I did see one card online at the store I usually buy from. It's a Radeon™ Pro WX 2100 for $200CAD that supports up to 3 4K monitors. This isn't a recommendation because I haven't done any research or comparisons, but you might be able to find something.
Looks like about $140 USD on amazon here - but only 2GB RAM? Won't that affect the maximum resolution?
No. The actual display data for 3 4K monitors is less than 100MB. The rest of the memory is used for buffers and 3D rendering stuff. Even if you don't play games, the 3D rendering hardware is used by compositors like Gnome Shell and video playback.
Hi,
I did see one card online at the store I usually buy from. It's a Radeon™ Pro WX 2100 for $200CAD that supports up to 3 4K monitors. This isn't a recommendation because I haven't done any research or comparisons, but you might be able to find something.
Looks like about $140 USD on amazon here - but only 2GB RAM? Won't that affect the maximum resolution?
No. The actual display data for 3 4K monitors is less than 100MB. The rest of the memory is used for buffers and 3D rendering stuff. Even if you don't play games, the 3D rendering hardware is used by compositors like Gnome Shell and video playback.
Am I going to notice a big difference between a 2GB card and a 4GB card if I don't use it to play games?
I believe the card I have now only has 1GB (it may be more than ten years old, lol), but I would like to invest in something that's going to last a while...
On 3/7/21 6:44 PM, Alex wrote:
Hi,
I did see one card online at the store I usually buy from. It's a Radeon™ Pro WX 2100 for $200CAD that supports up to 3 4K monitors. This isn't a recommendation because I haven't done any research or comparisons, but you might be able to find something.
Looks like about $140 USD on amazon here - but only 2GB RAM? Won't that affect the maximum resolution?
No. The actual display data for 3 4K monitors is less than 100MB. The rest of the memory is used for buffers and 3D rendering stuff. Even if you don't play games, the 3D rendering hardware is used by compositors like Gnome Shell and video playback.
Am I going to notice a big difference between a 2GB card and a 4GB card if I don't use it to play games?
Not likely. Very similar to how CPUs are now as well.
I believe the card I have now only has 1GB (it may be more than ten years old, lol), but I would like to invest in something that's going to last a while...

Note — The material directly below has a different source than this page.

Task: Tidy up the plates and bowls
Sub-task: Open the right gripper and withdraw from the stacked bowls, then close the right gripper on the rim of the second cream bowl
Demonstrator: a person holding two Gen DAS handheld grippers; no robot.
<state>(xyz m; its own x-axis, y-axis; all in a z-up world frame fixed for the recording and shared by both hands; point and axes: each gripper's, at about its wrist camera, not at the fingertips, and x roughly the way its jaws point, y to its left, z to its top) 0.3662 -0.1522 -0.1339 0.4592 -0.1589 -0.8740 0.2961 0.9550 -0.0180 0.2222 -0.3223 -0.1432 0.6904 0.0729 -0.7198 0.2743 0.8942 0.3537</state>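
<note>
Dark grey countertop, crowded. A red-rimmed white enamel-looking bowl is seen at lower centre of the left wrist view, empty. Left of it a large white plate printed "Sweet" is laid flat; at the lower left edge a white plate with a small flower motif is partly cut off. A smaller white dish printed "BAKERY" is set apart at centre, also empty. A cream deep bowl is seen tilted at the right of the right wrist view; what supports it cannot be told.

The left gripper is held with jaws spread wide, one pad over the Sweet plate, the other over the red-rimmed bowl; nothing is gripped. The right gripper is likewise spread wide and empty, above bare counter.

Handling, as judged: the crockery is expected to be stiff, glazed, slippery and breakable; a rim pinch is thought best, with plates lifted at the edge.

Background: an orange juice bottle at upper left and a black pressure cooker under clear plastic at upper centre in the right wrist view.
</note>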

It will last. But look around a bit. That one was just the only AMD card that was in stock at the store I checked and was a reasonable price. You might be able to find one with a bit more memory for a bit more money. I personally think that it will work just fine for your use, but don't be surprised if someone asks you why you have such a low-end outdated card. :-)
On Sun, 2021-03-07 at 20:57 -0500, Alex wrote:
but only 2GB RAM? Won't that affect the maximum resolution?
Yes, but... It's going to depend on how the card works.
4k resolution is 3840 × 2160 pixels = 8,294,400 addressable pixels.
8,294,400 addresses × 3 (red, green, & blue colours) = 24,883,200 memory locations to store one screen of image data.
Depending on how many bits per colour, then the whole screen uses this much memory for one static screen:
× 8 bits: 199,065,600 bits (24,883,200 bytes, or 25 MB) × 16 bits: 398,131,200 bits (49,766,400 bytes, or 50 MB) × 32 bits: 796,262,400 bits (99,532,800 bytes, or 100 MB)
That's assuming a simple bitmap of the screen display, as opposed to compressed image handling (such as a 100 × 100 blue square being defined mathematically rather than just being a memory dump of the contents).
The things that are harder to calculate are how it handles moving images. How many frames does it need to be able to hold in memory? How does it do other rendering tricks (3D, for instance)? Does it decode compressed video itself (e.g. the computer hands over compressed MP4 video data to the graphics card to decompress back to RGB, passing over a small amount of data to a graphics processor with oodles of RAM all to itself).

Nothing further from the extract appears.